The admiral locked eyes with Brady. “I believe Mr. Brady is about to tell us that sub didn't sink.”
“That is correct, Admiral. It was spotted last month by one of our operatives. He couldn't be one hundred percent certain; but certain enough to report it to me. I had had strong suspicions about it all along. The agent was killed just hours after making that report. The sub was taking on supplies, from a ship belonging to—quote/unquote—a friendly nation.”
“Goddamn it!” Ringold said. “What small-class experimental sub?”
“It was top secret,” the admiral said. “Very few people knew anything about it.”
“Well ... thanks just a whole hell of a lot!” Ringold blurted.
The admiral shrugged his total indifference as to what Ringold thought. “You didn't have a need to know.” The admiral then added, “Shit!” Then he put together a string of expletives that made the Watergate tapes sound like children's nursery rhymes.
“Where in the hell could a sub hide for this long?” Ringold asked.
“This sub could hide anywhere it wanted to hide,” Travee said. “It's invisible. Sonar can't detect it. But God, it was expensive to build. Greatest weapon invented in the past fifty years. Came along much faster than its airborne counterpart. For all the good it's going to do us.”

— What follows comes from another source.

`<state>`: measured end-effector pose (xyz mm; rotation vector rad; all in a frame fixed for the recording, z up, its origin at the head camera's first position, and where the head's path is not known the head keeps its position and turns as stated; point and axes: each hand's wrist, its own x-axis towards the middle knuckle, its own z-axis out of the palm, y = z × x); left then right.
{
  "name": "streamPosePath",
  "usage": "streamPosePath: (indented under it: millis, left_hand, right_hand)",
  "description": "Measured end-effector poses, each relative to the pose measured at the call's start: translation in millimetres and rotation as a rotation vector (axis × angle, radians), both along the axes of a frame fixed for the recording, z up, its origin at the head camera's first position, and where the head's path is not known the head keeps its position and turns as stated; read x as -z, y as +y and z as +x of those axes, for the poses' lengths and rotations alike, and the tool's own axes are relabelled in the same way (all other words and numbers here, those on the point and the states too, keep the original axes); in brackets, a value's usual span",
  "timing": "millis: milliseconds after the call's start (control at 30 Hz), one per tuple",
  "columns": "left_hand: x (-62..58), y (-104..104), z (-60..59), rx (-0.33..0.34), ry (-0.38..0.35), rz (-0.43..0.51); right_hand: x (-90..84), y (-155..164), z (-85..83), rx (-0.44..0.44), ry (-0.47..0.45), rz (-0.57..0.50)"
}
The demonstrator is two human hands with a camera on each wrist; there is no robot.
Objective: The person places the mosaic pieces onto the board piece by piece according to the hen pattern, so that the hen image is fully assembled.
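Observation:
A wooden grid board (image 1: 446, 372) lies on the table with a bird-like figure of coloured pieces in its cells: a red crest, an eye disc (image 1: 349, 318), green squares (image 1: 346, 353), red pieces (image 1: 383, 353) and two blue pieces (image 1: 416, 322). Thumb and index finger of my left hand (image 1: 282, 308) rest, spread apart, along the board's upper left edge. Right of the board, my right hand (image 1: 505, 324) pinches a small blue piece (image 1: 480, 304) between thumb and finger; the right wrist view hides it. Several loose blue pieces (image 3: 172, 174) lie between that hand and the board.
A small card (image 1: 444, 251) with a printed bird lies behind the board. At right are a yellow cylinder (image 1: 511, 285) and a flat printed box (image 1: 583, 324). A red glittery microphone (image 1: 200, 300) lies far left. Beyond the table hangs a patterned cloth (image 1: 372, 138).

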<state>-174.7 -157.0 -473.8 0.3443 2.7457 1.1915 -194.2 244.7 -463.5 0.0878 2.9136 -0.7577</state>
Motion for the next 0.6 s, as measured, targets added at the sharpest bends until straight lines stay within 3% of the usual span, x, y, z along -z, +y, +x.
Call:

“All right,” Secretary Rees said. “Do we or don't we notify the Russians and the Chinese? Do we tell them what we know—what we suspect? Take a chance?”
“What do we know we can prove?” General Dowling of the Marine Corps asked.
“We have nothing we can prove,” Brady said. “No hard evidence to present to them. And,” he said softly, “do we have the time? The Chinese—and this is my personal opinion—would, I think, behave in a decent manner. The Russians I wouldn't trust as far as I could spit. Their minds would work this way: the sub is American; the missiles are American; the crew is American—the fault is ours. They'd drag us right into a war. We don't know where the sub is; we can't stop it. No,”—he sighed—“I think we have to chance this and hope we take minimum casualties. And the American people
must not
learn of this. The instant we assume a public defensive posture, the sub will fire its missiles. The American people won't have time to do anything. Besides, we don't know how many missiles will make it through our screens.”
“That's a damned cold-blooded attitude!” Ringold said.
“But a necessary one.” Brady defended his statements. “Better the people are surprised—if it comes to that—than have several days of pure panic. And”—he held up a finger—“the Russians have a very good civil defense system: bunkers, food, water. The U.S. has shit for CD. Let the Russians get the message the same time our people receive it. More dead Russians and less U.S. casualties.”